Pour la première fois ce soir, j'ai son entière attention. Ses mains s'agitent vivement dans l'air pour me faire continuer, mais je laisse planer un instant de silence avant de poursuivre.

 

- C'est compliqué de réussir à faire parler une sirène, mais l'une d'elle semblait véritablement inquiète à votre sujet, alors elle m'a écouté et nous avons convenu d'un rendez-vous. Elle et les autres sans doute souhaitent vous rencontrer demain matin, aux premières lueurs du soleil.

 

Aslinn semble un instant saisie, ne bougeant pas d'une seule fibre de son être, avant de se lever, arrosant copieusement le sol au passage pour me prendre dans ses bras. Surpris, je reste figé un moment avant de passer un bras dans son dos. Je ne pensais pas provoquer une telle réaction, mais cela ne paraît peut-être pas si déconcertant que sa famille lui manque beaucoup. Je ne sais pas de quelle nature sont les liens qui unissent les sirènes les unes aux autres, mais de toute évidence, Aslinn a le mal du pays.

 

Lorsqu'elle s'écarte de moi et lève son visage heureux vers le mien, je me sens satisfait de mes efforts et de lui avoir procuré un tel plaisir.
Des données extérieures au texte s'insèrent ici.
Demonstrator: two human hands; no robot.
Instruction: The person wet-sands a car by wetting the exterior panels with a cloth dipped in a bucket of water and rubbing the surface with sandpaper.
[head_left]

Elle attrape mes mains et les presse entre les siennes pour me remercier encore.

 

- De rien, répondis-je en lui souriant à mon tour.

 

Les yeux humides, elle retourne vers son fauteuil et replonge doucement ses pieds dans l'eau. Un long soupire lui échappe et je songe à la manière de lui annoncer la seconde nouvelle.

 

- Il y a encore une chose… la Reine, la mère du prince Méallan, devrait arriver après-demain au château, avec sa suite, c'est à dire une partie de la cour d'Irlande.